The EU Commission’s Cyber Resilience Act (CRA) is intended to close the digital fragmentation problem surrounding devices and systems with network connections – from printers and routers to smart household appliances and industrial control systems. Industrial networks and critical infrastructures require special protection.
According to the European Union, there is currently a ransomware attack every eleven seconds. In the last few weeks alone, among others, a leading German children’s food manufacturer and a global Tier1 automotive supplier, headquartered in Germany, were hit, with the latter becoming the victim of a massive ransomware attack. Such an attack even led to insolvency at the German manufacturer Prophete in January 2023. To press manufacturers, distributors and importers into action, they face significant penalties if security vulnerabilities in devices are discovered and not properly reported and closed.
“The pressure on the industry – manufacturers, distributors and importers – is growing immensely. The EU will implement this regulation without compromise, even though there are still some work packages to be done, for example regarding local country authorities,” says Jan Wendenburg, CEO, ONEKEY.
Fines of 15 million Euros – or 2.5 percent of annual revenues
The financial fines for affected manufacturers and distributors are therefore severe: up to 15 million euros or 2.5 percent of global annual revenues in the past fiscal year – the larger number counts. “This makes it absolutely clear: there will be substantial penalties on manufacturers if the requirements are not implemented,” Wendenburg continues.
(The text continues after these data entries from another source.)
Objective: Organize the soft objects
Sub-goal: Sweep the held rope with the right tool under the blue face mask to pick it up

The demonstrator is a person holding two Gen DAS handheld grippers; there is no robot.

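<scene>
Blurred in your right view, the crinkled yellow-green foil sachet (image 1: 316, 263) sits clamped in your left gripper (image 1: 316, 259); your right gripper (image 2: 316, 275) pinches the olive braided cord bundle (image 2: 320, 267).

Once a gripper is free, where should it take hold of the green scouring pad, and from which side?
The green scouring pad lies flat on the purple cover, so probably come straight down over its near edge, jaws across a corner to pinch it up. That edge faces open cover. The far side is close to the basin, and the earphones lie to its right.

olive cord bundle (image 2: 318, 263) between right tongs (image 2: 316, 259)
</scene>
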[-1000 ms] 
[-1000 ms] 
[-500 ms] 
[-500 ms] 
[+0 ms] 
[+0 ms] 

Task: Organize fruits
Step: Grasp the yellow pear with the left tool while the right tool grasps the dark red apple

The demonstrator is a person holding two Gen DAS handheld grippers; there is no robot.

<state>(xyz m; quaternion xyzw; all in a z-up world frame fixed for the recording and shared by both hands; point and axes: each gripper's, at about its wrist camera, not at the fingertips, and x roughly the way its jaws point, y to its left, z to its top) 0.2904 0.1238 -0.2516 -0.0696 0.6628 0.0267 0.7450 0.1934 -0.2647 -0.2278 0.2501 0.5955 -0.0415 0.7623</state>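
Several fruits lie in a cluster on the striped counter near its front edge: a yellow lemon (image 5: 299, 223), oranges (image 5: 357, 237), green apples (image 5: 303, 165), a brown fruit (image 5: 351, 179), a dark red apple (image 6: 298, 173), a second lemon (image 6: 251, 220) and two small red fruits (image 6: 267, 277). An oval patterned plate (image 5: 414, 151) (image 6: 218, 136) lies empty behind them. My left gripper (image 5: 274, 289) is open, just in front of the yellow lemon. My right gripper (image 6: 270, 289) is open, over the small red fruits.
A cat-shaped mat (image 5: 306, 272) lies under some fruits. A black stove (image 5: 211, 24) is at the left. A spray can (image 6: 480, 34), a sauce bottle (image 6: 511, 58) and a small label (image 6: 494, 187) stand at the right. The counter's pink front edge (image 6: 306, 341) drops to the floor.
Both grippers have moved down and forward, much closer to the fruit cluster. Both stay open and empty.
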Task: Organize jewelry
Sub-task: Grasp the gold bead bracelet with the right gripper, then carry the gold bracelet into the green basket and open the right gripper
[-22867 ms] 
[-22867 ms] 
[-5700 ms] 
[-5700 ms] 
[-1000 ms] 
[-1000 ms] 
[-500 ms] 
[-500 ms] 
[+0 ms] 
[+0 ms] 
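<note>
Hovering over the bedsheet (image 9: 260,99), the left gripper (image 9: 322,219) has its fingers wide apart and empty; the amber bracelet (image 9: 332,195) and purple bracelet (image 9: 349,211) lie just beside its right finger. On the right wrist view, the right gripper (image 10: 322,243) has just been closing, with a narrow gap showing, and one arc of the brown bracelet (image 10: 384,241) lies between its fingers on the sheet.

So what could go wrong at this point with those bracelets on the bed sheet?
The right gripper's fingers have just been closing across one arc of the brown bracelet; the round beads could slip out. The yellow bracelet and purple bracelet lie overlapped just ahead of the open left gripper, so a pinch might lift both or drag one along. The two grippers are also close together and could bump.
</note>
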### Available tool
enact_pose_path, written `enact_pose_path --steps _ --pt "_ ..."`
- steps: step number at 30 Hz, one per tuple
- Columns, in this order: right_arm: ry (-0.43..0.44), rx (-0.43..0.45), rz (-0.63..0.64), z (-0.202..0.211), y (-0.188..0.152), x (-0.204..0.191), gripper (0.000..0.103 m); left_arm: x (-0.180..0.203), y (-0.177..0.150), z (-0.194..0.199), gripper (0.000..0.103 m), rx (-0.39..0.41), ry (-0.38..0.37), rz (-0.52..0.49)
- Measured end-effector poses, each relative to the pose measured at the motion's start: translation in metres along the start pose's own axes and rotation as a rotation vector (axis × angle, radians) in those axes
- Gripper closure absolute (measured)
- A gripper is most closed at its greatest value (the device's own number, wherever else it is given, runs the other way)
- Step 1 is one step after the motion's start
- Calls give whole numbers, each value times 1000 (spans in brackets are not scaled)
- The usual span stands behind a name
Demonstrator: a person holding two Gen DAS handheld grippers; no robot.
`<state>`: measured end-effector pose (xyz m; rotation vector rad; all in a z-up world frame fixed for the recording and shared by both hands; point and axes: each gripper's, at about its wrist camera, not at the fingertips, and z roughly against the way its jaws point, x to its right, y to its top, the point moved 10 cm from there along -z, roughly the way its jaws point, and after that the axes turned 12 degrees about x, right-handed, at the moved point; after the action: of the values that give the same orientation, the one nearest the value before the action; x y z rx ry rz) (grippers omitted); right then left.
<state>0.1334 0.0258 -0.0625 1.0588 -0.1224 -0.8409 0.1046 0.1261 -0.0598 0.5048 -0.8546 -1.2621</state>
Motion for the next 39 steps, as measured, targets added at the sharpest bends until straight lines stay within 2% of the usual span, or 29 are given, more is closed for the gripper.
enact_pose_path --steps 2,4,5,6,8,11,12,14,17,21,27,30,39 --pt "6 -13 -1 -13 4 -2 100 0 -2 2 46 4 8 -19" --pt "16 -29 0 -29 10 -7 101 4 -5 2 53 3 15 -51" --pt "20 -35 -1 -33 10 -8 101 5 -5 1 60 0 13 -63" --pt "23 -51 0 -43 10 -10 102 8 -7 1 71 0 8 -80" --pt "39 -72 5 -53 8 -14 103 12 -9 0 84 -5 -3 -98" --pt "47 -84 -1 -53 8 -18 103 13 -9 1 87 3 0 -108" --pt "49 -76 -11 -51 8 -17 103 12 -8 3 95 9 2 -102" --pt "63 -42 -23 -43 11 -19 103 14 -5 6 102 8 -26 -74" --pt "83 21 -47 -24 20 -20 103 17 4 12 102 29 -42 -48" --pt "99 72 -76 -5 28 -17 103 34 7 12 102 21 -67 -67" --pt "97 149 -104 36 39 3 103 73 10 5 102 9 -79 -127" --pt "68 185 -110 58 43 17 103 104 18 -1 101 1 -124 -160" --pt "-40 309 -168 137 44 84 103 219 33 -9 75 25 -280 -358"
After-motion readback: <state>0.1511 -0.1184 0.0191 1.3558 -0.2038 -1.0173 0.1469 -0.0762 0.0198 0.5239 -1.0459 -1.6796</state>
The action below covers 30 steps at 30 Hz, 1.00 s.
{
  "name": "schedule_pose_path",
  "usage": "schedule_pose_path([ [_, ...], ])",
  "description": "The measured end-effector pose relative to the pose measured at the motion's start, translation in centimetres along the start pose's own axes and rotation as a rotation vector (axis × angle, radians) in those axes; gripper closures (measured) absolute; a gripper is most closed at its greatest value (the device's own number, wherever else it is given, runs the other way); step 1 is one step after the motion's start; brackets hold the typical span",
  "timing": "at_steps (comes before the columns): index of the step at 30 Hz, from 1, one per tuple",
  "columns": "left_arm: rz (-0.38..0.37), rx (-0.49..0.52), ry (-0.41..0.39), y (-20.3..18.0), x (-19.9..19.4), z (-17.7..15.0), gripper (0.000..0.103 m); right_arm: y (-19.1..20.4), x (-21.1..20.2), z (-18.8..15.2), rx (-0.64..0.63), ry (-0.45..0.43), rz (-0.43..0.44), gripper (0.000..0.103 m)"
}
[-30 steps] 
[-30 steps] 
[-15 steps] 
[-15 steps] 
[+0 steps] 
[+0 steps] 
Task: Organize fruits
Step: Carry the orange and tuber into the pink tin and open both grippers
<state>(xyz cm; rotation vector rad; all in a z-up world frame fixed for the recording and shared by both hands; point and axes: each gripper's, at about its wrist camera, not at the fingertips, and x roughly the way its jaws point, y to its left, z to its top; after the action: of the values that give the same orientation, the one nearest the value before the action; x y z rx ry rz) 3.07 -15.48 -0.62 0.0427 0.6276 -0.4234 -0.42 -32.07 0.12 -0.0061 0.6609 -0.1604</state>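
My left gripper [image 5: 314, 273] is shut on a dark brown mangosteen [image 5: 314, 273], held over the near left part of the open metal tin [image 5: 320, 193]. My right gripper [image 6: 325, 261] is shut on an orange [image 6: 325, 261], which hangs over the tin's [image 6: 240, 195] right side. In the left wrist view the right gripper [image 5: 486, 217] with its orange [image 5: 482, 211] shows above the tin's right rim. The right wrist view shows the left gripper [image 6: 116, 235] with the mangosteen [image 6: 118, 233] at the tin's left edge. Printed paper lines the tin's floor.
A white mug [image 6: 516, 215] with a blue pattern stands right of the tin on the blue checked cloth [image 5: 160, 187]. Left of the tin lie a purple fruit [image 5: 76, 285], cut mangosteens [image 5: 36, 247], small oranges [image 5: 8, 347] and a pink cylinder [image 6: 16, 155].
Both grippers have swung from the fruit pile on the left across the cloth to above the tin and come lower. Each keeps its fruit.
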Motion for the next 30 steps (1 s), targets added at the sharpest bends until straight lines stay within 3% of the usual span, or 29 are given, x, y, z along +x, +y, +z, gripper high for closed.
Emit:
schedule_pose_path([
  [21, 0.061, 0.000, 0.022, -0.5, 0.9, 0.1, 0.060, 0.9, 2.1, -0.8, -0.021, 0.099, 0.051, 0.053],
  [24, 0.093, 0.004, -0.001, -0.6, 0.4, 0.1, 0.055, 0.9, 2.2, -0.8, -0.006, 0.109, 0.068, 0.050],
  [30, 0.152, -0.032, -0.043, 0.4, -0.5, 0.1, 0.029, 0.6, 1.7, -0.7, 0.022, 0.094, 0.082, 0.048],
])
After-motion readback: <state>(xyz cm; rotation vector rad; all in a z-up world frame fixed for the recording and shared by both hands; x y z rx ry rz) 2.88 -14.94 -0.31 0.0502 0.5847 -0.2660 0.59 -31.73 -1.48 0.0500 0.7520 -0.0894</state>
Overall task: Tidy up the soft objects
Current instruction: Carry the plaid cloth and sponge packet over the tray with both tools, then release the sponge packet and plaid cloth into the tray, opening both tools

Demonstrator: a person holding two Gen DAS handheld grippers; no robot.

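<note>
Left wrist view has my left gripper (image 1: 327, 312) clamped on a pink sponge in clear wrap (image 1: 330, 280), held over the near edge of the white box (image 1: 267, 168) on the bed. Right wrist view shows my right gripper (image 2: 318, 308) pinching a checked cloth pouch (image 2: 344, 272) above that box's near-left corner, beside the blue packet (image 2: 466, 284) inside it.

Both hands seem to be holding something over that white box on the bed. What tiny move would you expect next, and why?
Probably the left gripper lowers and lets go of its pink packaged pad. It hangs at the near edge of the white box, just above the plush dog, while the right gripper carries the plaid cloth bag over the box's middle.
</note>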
Manufacturers, distributors and importers are required to notify ENISA – the European Union’s cybersecurity agency – within 24 hours if a security vulnerability in one of their products is exploited. Exceeding the notification deadlines is already subject to sanctions.
Manufacturers need to act now on cyber resilience readiness
The Commission’s proposal allows the new requirements to be in force 24 months after the regulation takes effect. Individual elements, such as the obligation to report security incidents, should already apply after 12 months.
“The time horizon is tight, considering that orders for IT products are already being placed with OEM manufacturers this year for the next 12-18 months. Therefore, the timing situation needs to be considered and resolved now, before a product ends up not being launched or delayed due to defects,” explains Wendenburg.